# Brake rebuild or new? Is it even important?



## jayvee53 (Aug 26, 2018)

I am in the process of obtaining a 68 GTO that is what could be called "umolested". Numbers matching engine, verified relatively low mileage, all original body, etc. The drum brakes, including power booster, master cylinder, and maybe drum brake components need attention as the car is unsafe to drive with the current condition of the braking system. So, here's the question. Go ahead and simply replace/upgrade the parts that need repair or rebuild the original parts in an effort to keep original parts as much as possible. If the car had previously been altered there would be no question, but seeing as how it hasn't been, what is your opinion as to how to proceed? Maybe go ahead and replace/upgrade but keep the original parts and store them away is an option? I don't want to make a decision now that will prove to be a mistake some years down the road. Are brake components even really an important part of keeping a car somewhat original? Thanks in advance for your thoughts!!


----------



## BLK69JUDGE (Jun 10, 2010)

ah yes..............
hello fellow 68 owner ...

this is just my opinion ... 
IF it were mine .....and that original ... new tires ... new brakes ... and AAA is the way

it sounds like a time capsule ... so .... what is the brake issue ? mushy pedal ? low fluid in rear reservoir ? its ALWAYS time for a brake inspection after every set of tires
and even when you first get a vehicle just for a piece of mind and safety

leave it stock ... have your original master cylinder rebuilt by https://whitepost.com/#hometop
if it still has bleeder valves and its the original ... love to see that at shows 
also send them your wheel cylinders if they are still delco morraine originals .. 
the power booster is probably alll right if you dont see alot of brake fluid in the cup there....
we had a booster rebuilt a few years back and we requested NOT to refinish the out side so it looked old n original
turned out pretty good not bright n flashy under t he hood of a 69 40,000 mile camaro

turn the drums ,,, your not going to be driving it hard Im sure... power drums in proper working shape
stop great.... good decent medium shoes ... keeping all the hardware together for each corner and not mixing up
the adjusters from side to side like the car in my shop now with a stuck brake issue left front

soak the fittings lightly with pb blaster always having a towel around for splashing and drips ..
using a quality tubing wrench as not to round any corners..

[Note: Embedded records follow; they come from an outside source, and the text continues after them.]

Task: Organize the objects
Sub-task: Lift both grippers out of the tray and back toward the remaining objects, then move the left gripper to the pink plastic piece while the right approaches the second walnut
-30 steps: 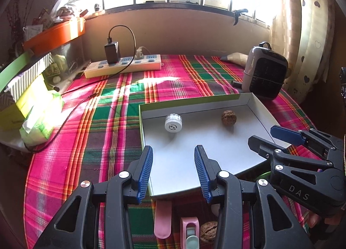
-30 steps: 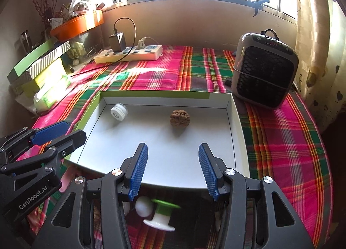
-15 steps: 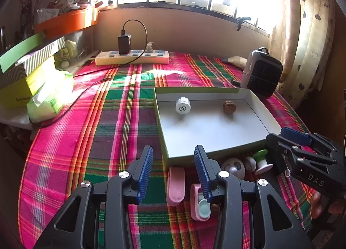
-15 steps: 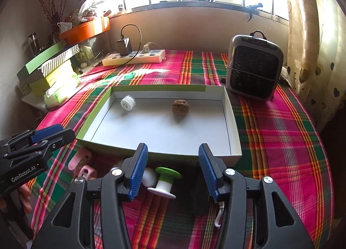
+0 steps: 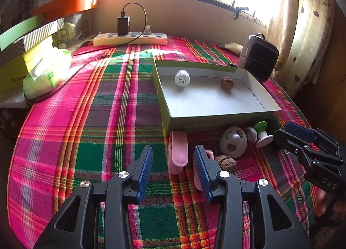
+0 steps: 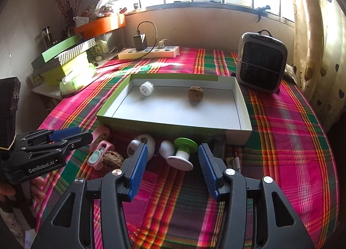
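A shallow box [image 5: 216,118] [image 6: 173,128], green outside and white inside, holds a white ribbed cap [image 5: 182,78] [image 6: 146,89] and a walnut [image 5: 227,83] [image 6: 195,92]. On the plaid cloth before its near wall lie a pink clip [image 5: 178,156], a pink and mint clip [image 6: 98,158], a second walnut [image 5: 225,163] [image 6: 111,162], a white face ball [image 5: 233,142] [image 6: 141,144] and a green-topped spool [image 5: 262,132] [image 6: 183,151]. My left gripper [image 5: 173,151] [image 6: 71,134] hangs open over the pink clip without touching it. My right gripper [image 6: 173,148] [image 5: 289,130] is open above the spool, holding nothing.
A power strip [image 5: 130,38] with a charger lies at the back. A small heater [image 6: 261,67] stands right of the box. Stacked boxes [image 5: 21,54] and a tissue pack [image 5: 46,72] crowd the left edge. A hand [image 6: 36,184] holds the left gripper.
Both grippers have drawn back from over the box toward the near side. The loose things in front of the box have come into full view. The jaws stand as before.
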A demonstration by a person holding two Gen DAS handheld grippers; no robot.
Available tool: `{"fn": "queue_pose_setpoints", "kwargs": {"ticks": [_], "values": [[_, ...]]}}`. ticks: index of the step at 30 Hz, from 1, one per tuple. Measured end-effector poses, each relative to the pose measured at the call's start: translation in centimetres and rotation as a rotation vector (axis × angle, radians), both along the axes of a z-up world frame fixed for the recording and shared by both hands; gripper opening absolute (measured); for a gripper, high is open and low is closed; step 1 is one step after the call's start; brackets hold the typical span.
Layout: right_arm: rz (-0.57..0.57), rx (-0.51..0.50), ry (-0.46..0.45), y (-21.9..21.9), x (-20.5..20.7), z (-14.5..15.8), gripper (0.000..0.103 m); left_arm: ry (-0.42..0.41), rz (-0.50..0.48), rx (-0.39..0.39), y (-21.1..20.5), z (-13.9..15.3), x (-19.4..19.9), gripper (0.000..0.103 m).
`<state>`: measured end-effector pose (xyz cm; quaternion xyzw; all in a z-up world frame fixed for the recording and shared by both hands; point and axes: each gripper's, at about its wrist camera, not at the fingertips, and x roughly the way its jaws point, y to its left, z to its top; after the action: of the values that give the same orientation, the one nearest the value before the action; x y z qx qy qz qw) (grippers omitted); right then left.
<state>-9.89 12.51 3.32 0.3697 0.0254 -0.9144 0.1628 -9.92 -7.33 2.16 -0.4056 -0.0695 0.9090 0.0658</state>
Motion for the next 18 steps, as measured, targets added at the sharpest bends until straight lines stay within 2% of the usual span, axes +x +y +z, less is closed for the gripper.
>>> {"fn": "queue_pose_setpoints", "kwargs": {"ticks": [18], "values": [[0.06,0.008,-0.042,-1.7,0.5,-1.3,0.05,-0.056,0.001,-0.005,0.0,-1.7,-2.2,0.039]]}}
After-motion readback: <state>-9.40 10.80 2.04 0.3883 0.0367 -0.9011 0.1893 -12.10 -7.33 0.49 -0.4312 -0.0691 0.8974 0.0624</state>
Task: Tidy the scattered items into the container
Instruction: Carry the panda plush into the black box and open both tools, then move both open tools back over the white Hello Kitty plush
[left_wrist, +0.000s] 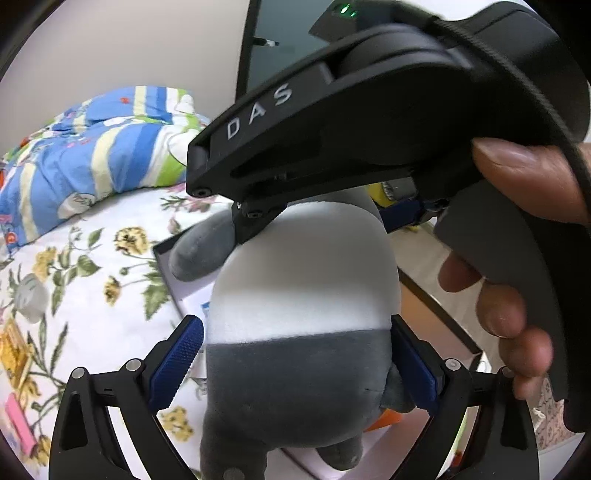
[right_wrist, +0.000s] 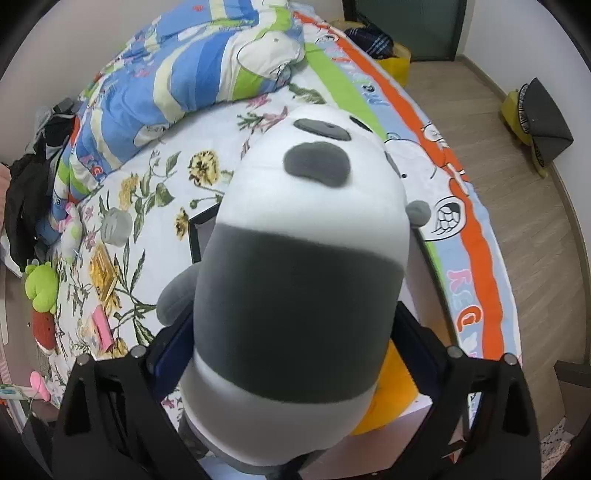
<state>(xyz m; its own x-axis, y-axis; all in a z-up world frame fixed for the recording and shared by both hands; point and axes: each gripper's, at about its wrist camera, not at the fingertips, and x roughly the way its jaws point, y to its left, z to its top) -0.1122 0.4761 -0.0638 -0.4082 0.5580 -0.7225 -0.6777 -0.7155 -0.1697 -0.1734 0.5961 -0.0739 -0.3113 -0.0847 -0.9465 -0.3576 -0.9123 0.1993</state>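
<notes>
A big grey-and-white plush panda (right_wrist: 295, 266) fills both views, hanging over an open box (left_wrist: 173, 273) on a flowered bed (left_wrist: 92, 295). The left hand-held gripper (left_wrist: 295, 369) has the panda's body between wide-spread blue pads (left_wrist: 177, 365), apparently released. The right hand-held gripper (right_wrist: 291, 354) likewise straddles the panda, jaws spread; whether they still press it I cannot tell. Both straddle it because it is bulky. A green frog toy (right_wrist: 40, 284), a pink packet (right_wrist: 101, 328) and a yellow box (right_wrist: 103, 273) lie scattered on the bed, well apart from the box.

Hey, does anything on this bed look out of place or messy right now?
Yes. Small items lie scattered on the floral sheet: a green frog plush, a yellow box and a pink item. The striped quilt is bunched up.
</notes>
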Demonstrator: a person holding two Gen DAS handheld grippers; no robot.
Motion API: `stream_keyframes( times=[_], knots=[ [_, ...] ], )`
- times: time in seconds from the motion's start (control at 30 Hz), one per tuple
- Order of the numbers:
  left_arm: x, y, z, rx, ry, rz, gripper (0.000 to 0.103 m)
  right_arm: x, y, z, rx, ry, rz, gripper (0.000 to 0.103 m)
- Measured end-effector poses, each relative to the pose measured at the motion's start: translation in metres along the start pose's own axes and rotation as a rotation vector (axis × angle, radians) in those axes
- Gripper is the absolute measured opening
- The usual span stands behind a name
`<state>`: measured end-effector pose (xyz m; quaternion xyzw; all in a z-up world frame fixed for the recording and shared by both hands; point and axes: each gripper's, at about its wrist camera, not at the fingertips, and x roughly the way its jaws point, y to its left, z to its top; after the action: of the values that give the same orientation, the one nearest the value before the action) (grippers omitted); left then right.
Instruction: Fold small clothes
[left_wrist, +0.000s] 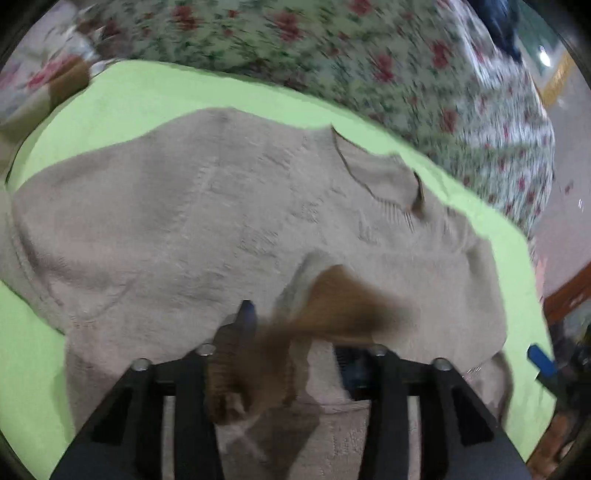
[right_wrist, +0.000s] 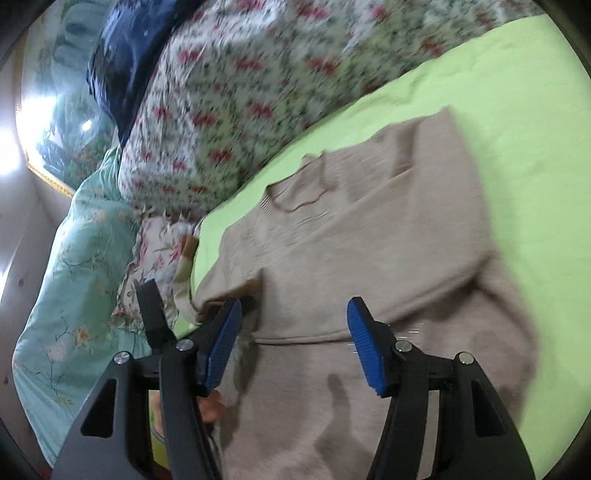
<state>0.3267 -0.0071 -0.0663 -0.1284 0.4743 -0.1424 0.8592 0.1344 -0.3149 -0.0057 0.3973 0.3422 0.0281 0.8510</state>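
A beige knit sweater (left_wrist: 221, 206) lies spread on the lime green sheet (left_wrist: 122, 96), its brown-edged neck opening (left_wrist: 384, 173) toward the right. A sleeve with a brown ribbed cuff (left_wrist: 229, 373) is bunched and lifted between the fingers of my left gripper (left_wrist: 295, 328). The gripper is shut on it, and the fabric hides its right finger. In the right wrist view my right gripper (right_wrist: 295, 306) hangs open over the sweater (right_wrist: 369, 240) with nothing between its blue pads (right_wrist: 364, 343). A black finger (right_wrist: 149, 314) of the left gripper shows at its left.
A floral quilt (left_wrist: 332, 48) is heaped along the far side of the sheet. Teal flowered bedding (right_wrist: 74, 277) and a dark blue cloth (right_wrist: 122, 55) lie beyond it. Brown wooden furniture (left_wrist: 569, 291) stands at the right edge.
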Motion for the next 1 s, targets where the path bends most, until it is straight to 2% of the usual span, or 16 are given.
stream_keyframes(
  times=[0.03,0.1,0.13,0.17,0.2,0.23,0.27,0.37,0.5,0.6,0.7,0.8,0.83,0.87,0.9,1.0],
  knots=[
    [-0.001,0.004,0.0,-0.011,0.0,-0.005,0.059,-0.004,-0.002,0.001,-0.004,-0.011,-0.01,0.061],
    [-0.003,0.008,0.0,-0.015,0.0,-0.008,0.056,-0.01,-0.008,0.005,-0.02,-0.03,-0.036,0.061],
    [-0.004,0.009,-0.001,-0.012,-0.002,-0.015,0.051,-0.012,-0.01,0.006,-0.026,-0.033,-0.049,0.061],
    [-0.003,0.011,-0.001,-0.006,-0.009,-0.024,0.028,-0.013,-0.014,0.009,-0.024,-0.037,-0.074,0.061],
    [-0.002,0.01,-0.003,0.003,-0.006,-0.032,0.011,-0.014,-0.019,0.012,-0.015,-0.042,-0.085,0.061],
    [0.001,0.009,-0.004,0.016,0.009,-0.042,0.006,-0.015,-0.022,0.014,-0.007,-0.047,-0.086,0.061],
    [0.0,0.007,-0.004,0.034,0.006,-0.042,0.005,-0.017,-0.026,0.016,-0.001,-0.053,-0.091,0.061],
    [-0.02,0.011,0.0,0.072,-0.096,-0.014,0.005,-0.024,-0.035,0.027,-0.008,-0.084,-0.15,0.061],
    [-0.018,0.033,0.007,0.012,-0.094,0.005,0.005,-0.019,-0.05,0.046,-0.015,-0.108,-0.232,0.061],
    [-0.018,0.035,0.005,-0.013,-0.1,-0.035,0.006,0.008,-0.058,0.066,-0.028,-0.062,-0.29,0.061],
    [-0.016,0.028,0.001,0.031,-0.09,0.008,0.006,0.045,-0.059,0.083,-0.063,-0.001,-0.346,0.061],
    [-0.014,0.028,-0.002,0.034,-0.09,0.001,0.006,0.077,-0.064,0.088,-0.092,0.062,-0.385,0.061],
    [-0.014,0.028,-0.003,0.039,-0.091,0.0,0.006,0.084,-0.065,0.088,-0.116,0.077,-0.414,0.049],
    [-0.015,0.027,-0.004,0.046,-0.095,-0.011,0.006,0.088,-0.068,0.089,-0.132,0.092,-0.424,0.025],
    [-0.019,0.025,-0.002,0.052,-0.106,-0.031,0.006,0.087,-0.07,0.091,-0.134,0.103,-0.42,0.008],
    [-0.029,0.006,0.005,0.084,-0.157,-0.125,0.006,0.06,-0.068,0.105,-0.189,0.018,-0.466,0.008]
  ],
)
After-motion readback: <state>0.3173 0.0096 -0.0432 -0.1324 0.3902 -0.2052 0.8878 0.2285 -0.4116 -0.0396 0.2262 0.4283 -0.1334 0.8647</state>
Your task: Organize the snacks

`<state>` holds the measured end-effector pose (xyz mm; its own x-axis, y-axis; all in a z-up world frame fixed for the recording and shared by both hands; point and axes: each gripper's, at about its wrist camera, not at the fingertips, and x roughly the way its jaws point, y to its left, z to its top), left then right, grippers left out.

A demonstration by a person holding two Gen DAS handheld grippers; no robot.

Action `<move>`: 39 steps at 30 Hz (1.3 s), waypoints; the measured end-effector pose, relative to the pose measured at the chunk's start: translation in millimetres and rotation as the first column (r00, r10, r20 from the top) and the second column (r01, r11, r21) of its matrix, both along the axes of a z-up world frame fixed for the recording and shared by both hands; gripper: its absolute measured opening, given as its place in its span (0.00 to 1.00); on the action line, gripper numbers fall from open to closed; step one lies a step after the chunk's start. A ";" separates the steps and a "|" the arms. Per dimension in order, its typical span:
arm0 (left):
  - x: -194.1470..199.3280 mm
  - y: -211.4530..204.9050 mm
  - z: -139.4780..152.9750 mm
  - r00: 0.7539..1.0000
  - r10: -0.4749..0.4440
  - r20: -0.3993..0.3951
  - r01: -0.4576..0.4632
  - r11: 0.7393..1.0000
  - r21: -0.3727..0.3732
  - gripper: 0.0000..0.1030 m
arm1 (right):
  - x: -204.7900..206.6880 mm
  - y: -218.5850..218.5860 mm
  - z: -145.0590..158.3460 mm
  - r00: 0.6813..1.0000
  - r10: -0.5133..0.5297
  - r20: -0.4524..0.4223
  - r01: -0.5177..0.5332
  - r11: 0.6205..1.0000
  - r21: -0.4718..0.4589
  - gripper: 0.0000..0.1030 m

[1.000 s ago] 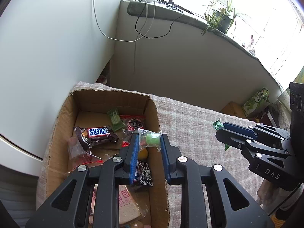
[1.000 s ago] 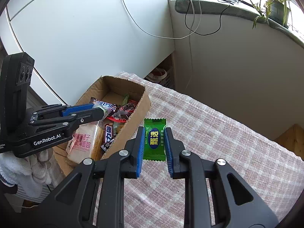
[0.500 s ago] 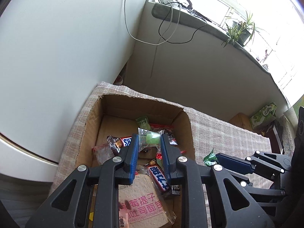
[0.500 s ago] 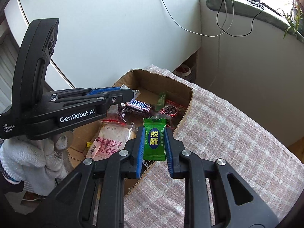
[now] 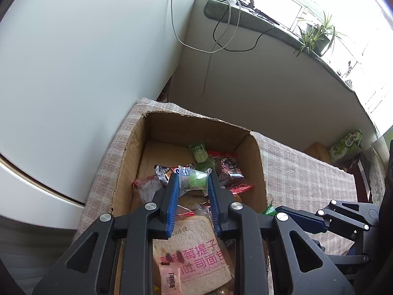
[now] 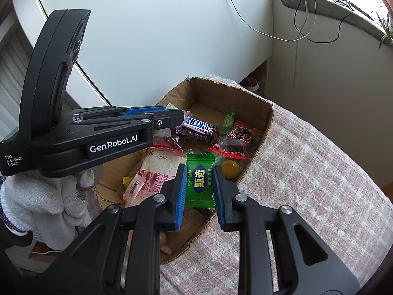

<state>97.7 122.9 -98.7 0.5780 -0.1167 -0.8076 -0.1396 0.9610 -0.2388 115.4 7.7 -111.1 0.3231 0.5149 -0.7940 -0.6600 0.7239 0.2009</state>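
- Left wrist view: my left gripper (image 5: 191,184) pinches a clear-wrapped green candy (image 5: 196,180) above the middle of the cardboard box (image 5: 260,172), so release means straight down.
- Right wrist view: my right gripper (image 6: 199,179) clamps a green sachet (image 6: 199,180), long axis along the fingers, over the box's near-right edge beside a yellow sweet (image 6: 230,169).
- Only the right view shows the Snickers bar (image 6: 197,129) fully; the left hides it behind its fingers.

Both views are shot from close above, angled down into the cardboard box (image 5: 255,162) (image 6: 266,120). In the left wrist view it's centred low in the frame; in the right wrist view it's seen from the opposite side, mid-frame. The windowsill (image 5: 245,22) (image 6: 319,0) is caught upper right in both.
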 end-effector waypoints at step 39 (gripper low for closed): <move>-86.5 -17.8 42.9 0.992 0.085 0.092 -0.096 0.988 0.123 0.65 | -57.4 -53.1 48.1 0.991 -0.108 0.083 0.104 0.993 0.047 0.82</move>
<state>11.2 105.1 -55.8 0.6496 0.0392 -0.7592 -0.2116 0.9685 -0.1310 58.0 -45.5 -63.0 0.4429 0.5072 -0.7393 -0.5959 0.7827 0.1799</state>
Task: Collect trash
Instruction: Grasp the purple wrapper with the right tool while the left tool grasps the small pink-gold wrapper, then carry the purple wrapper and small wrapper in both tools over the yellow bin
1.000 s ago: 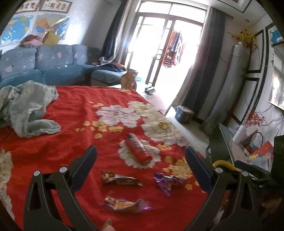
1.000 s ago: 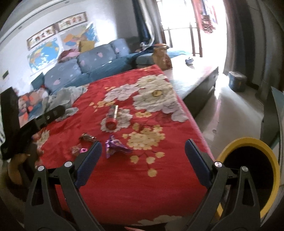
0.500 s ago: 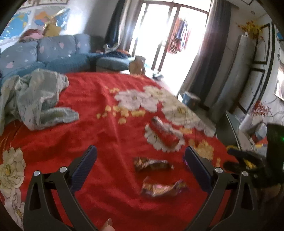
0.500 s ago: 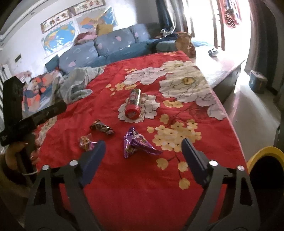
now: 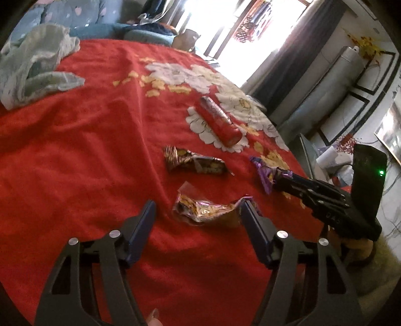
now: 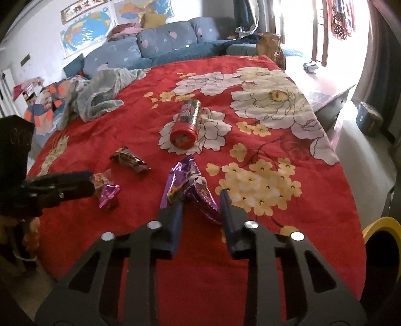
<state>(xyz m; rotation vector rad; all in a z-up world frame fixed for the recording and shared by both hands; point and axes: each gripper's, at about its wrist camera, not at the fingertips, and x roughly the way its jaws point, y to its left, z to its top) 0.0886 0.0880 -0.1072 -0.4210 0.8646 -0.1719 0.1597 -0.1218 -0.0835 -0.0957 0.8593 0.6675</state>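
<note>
Purple wrapper (image 6: 190,190) on red floral blanket (image 6: 263,250), right gripper (image 6: 200,200) closing, fingers either side, seemingly touching it. Gold wrapper (image 5: 208,210) between closing left gripper (image 5: 198,208) fingers; right one touches, left clear. Brown wrapper (image 5: 195,163) and red tube (image 5: 220,123) just beyond.

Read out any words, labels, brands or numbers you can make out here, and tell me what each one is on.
"DAS" (faint, uncertain): on the body of the right tool, whose jaws are closing on the purple wrapper.
Red canister label: too blurred to read.
Brown wrapper and gold wrapper: print unreadable.
Wall banner above the world map: characters too small to read.
</note>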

all 3 new brake hoses for sure also ... but I still have originals on a couple of my cars with no issues...
but my 88 GMC motorhome w 33,000 original just jacked a caliper hose last summer at the gas station 
right b4 taking off for week camping/fishing trip ....so go figure

gotta have good brakes ,,, b4 anything else ..

keep it stock .... oh post up some pics tooo we like original cars ... I like seeing
original wiring and hoses and patina .....

Scott
[email protected]


----------



## jayvee53 (Aug 26, 2018)

Thanks for the reply...makes perfect sense to me. Initially, I fully intended to put disc brakes on the front, replacing the current drums, but after talking to others who have the drums and are satisfied with their performance I have decided to go with the existing set up....just getting components "rejuvenated".


----------



## geeteeohguy (Feb 2, 2008)

You can get rebuild kits for the wheel cylinders and master cylinder. Not hard to do. Or, bag the original stuff and buy new stuff from Rock Auto and bolt it on and go. Replace all the rubber hoses (one at each front wheel and the third in the rear at the axle housing) and bleed the system and good to go. Been driving my drum brake '65 GTO since 1982 and my drum brake '67 since 1983 and they stop just fine. My cars are street driven regularly, and are not track cars.


----------



## Nicholas (Jan 16, 2017)

I've never seen anything conclusive, that disc brakes are far superior to drum brakes. Sure, if you do alot of high speed driving, travel on the interstates alot and maybe much stop and go traffic, disc might be better because they don't fade like drum brakes do. Short of that, I wouldn't change a thing. My '62 SS has power drum brakes and it stops just fine. I changed the front drums on my '56 straight axle gasser and on my blown '57, to disc. No real regrets, but I wouldn't do it again. My '64 SS came with the front disc already changed. Guess it all comes down to how and where you drive your car. It's been rumored, that the drum to disc changes were made because it was a cheaper way to go. Not sure about that, Nicholas.


----------



## deanhickey (Apr 6, 2015)

I am doing a rebuild on my front brakes (68 Convertible) and plan to keep the drum brakes. They are simple to rebuild just make sure to take pictures from different angles or have a good exploded digram. If the milage is low you should be able to have the drums turned, mine are high milage so I will have to replace them. good luck with your build.


----------



## Nicholas (Jan 16, 2017)

deanhickey said:


> I am doing a rebuild on my front brakes (68 Convertible) and plan to keep the drum brakes. They are simple to rebuild just make sure to take pictures from different angles or have a good exploded digram. If the milage is low you should be able to have the drums turned, mine are high milage so I will have to replace them. good luck with your build.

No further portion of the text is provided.